> WHAT YOU WILL DO: Could you find every line in the entries below that holds the word "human" and copy it?

Collected data entries
##########
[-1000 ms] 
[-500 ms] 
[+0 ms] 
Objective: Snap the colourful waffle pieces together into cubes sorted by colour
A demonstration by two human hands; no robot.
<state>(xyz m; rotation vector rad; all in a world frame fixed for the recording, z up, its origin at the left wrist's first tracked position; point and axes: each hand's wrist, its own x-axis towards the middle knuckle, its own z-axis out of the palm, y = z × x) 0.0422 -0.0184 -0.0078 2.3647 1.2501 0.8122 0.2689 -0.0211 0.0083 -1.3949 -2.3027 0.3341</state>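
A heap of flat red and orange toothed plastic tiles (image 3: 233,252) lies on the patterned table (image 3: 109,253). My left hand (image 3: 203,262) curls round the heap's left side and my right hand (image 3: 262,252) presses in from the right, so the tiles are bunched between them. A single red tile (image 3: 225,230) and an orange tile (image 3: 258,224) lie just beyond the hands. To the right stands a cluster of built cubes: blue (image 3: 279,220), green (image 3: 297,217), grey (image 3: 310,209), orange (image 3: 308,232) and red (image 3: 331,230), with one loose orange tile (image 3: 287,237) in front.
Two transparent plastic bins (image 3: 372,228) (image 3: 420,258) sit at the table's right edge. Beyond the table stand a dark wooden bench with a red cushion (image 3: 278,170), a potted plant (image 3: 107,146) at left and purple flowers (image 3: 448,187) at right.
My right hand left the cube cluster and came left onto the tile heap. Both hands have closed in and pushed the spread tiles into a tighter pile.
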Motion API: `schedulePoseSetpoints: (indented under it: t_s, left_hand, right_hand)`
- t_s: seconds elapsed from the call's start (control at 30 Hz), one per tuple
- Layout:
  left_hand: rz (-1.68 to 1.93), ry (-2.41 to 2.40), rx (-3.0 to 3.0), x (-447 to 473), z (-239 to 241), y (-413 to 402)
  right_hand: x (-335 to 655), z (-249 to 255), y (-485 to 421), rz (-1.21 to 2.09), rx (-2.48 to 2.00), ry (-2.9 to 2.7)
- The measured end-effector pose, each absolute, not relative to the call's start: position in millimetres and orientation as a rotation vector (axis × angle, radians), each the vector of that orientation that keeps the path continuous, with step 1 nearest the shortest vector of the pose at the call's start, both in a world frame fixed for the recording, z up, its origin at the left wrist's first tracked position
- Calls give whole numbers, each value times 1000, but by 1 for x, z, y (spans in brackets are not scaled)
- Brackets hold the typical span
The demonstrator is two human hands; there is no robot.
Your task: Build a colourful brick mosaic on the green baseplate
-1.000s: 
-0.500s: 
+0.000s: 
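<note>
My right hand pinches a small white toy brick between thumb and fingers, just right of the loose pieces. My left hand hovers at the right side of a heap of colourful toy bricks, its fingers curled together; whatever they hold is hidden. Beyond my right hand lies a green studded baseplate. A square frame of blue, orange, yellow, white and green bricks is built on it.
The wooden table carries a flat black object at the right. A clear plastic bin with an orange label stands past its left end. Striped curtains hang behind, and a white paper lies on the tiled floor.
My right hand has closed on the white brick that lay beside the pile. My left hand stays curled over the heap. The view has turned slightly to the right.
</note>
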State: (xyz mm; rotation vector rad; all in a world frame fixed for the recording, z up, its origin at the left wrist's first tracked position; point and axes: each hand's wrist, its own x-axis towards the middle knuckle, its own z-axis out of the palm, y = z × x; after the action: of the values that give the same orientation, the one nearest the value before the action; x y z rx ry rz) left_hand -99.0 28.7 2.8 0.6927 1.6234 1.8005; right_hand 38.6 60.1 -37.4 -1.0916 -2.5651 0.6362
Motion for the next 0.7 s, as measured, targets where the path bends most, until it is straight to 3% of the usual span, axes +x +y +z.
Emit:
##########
> ANSWER SPACE:
A demonstration by two human hands; no robot.
The demonstrator is two human hands; there is no robot.

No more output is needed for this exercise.